What the well dressed 1950's farmer might wear to most any meeting with the exception of Church and funerals. Roy Borton, in his bib overall with the `Sunday- go-to-meeting' dress coat and fine overcoat, along with the farmers' cap, is ready to go in this late winter shot at the Borton farmstead in the very late fifties or early sixties. He probably had a Crow's Seed Corn cap; but the fact he's wearing a heavier cap and overcoat indicates the weather is cooler than the bright sunshine indicates.
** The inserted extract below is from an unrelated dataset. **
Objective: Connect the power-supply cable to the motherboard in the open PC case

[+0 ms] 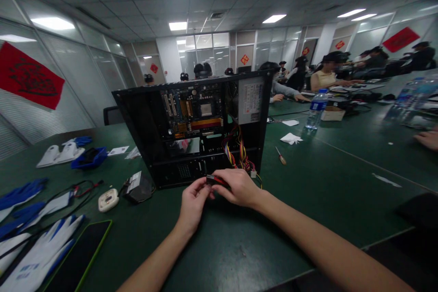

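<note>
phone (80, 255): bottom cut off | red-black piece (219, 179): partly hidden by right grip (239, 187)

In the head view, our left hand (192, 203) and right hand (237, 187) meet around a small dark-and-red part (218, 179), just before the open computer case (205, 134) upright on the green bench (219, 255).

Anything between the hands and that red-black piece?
Nothing visible: the right hand grips the red-black piece directly, and the left hand is at its end. The computer case stands beyond it.
</note>
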The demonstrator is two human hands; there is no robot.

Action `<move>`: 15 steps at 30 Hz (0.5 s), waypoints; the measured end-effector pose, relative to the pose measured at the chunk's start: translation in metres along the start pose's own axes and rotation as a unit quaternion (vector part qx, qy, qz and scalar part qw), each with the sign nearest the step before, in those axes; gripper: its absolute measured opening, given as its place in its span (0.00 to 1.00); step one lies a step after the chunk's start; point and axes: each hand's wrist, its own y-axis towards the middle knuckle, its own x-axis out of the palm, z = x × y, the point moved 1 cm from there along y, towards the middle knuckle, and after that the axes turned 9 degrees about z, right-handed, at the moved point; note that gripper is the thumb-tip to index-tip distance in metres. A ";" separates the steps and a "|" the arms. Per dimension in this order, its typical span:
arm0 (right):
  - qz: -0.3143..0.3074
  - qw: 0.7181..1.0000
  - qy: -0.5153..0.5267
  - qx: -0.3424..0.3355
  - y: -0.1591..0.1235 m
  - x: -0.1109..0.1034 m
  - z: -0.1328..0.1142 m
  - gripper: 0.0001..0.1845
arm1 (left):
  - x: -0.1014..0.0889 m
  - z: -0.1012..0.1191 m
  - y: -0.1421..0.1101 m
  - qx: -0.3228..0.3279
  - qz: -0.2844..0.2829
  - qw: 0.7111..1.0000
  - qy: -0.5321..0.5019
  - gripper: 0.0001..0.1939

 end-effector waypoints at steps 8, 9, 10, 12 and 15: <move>-0.046 0.996 0.071 0.038 0.000 0.002 -0.003 0.09 | -0.005 -0.006 0.005 -0.007 0.000 1.000 -0.031 0.16; -0.049 0.995 0.080 0.042 0.000 0.002 -0.003 0.09 | -0.005 -0.006 0.004 -0.007 -0.002 0.999 -0.031 0.16; -0.052 0.994 0.089 0.047 0.000 0.001 -0.003 0.08 | -0.005 -0.006 0.004 -0.007 -0.003 0.999 -0.032 0.16; -0.050 0.992 0.100 0.065 0.000 0.001 -0.002 0.08 | -0.005 -0.006 0.003 -0.012 -0.006 0.999 -0.033 0.17; -0.042 0.988 0.115 0.096 0.000 0.000 -0.001 0.07 | -0.005 -0.004 0.003 -0.016 -0.013 0.999 -0.026 0.17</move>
Note the pen in the bib front pocket which means that this is a business meeting.
Occasionally a fellow would dress like this and would also wear a dress shirt with a tie. That might mean a visit with the banker or perhaps one of his church's officials. Roy, like many of the men who farmed in this era, possessed massive weathered hands from picking corn by hand, milking cows by hand, using a pitchfork, handling bundles, and a hundred other tasks. Many men prided themselves in rarely wearing gloves.
Roy and his family lived two miles east and one and a half north of the School on the NE corner of Sec 11. by Dale Hughes
On 12 January 1945, eight ladies met at the home of Pearl Wilson to organize a Milford Township club. They voted to name the group "Happy Hour Club" and to meet every two weeks. These were the last months of WWII and many felt the need to help in someway. At the first meeting they decided to contact the Red Cross to find something they could do. Soon they were making bed pads and handkerchiefs. These were probably for hospitals. In Feb of that year they seemed to start serving lunch at "Harper Sales". These were purebred Duroc hog sales held by Harlan Harper. The grocery bill for the first sale was; potatoes $1.06, bread 88 cents, seven pounds of "Hamburger" $1.82, one pound coffee 30 cents, and five cans of corn at 40 cents for a total of $4.46 plus nine cents tax. They served 40 people at 40 cents each. They had earned $12.30. In June they sent $10 to the Red Cross.
In 1946, they sent 17 boxes of clothing to families in the Netherlands. Five dollars was given to the Moose Lodge in Ames for a fund to buy an iron lung. Over the years money and supplies were given to the Red Cross, hospitals, the Salvation Army, Crippled Children and to families in need.
In 2009, the Club still meets on a regular basis.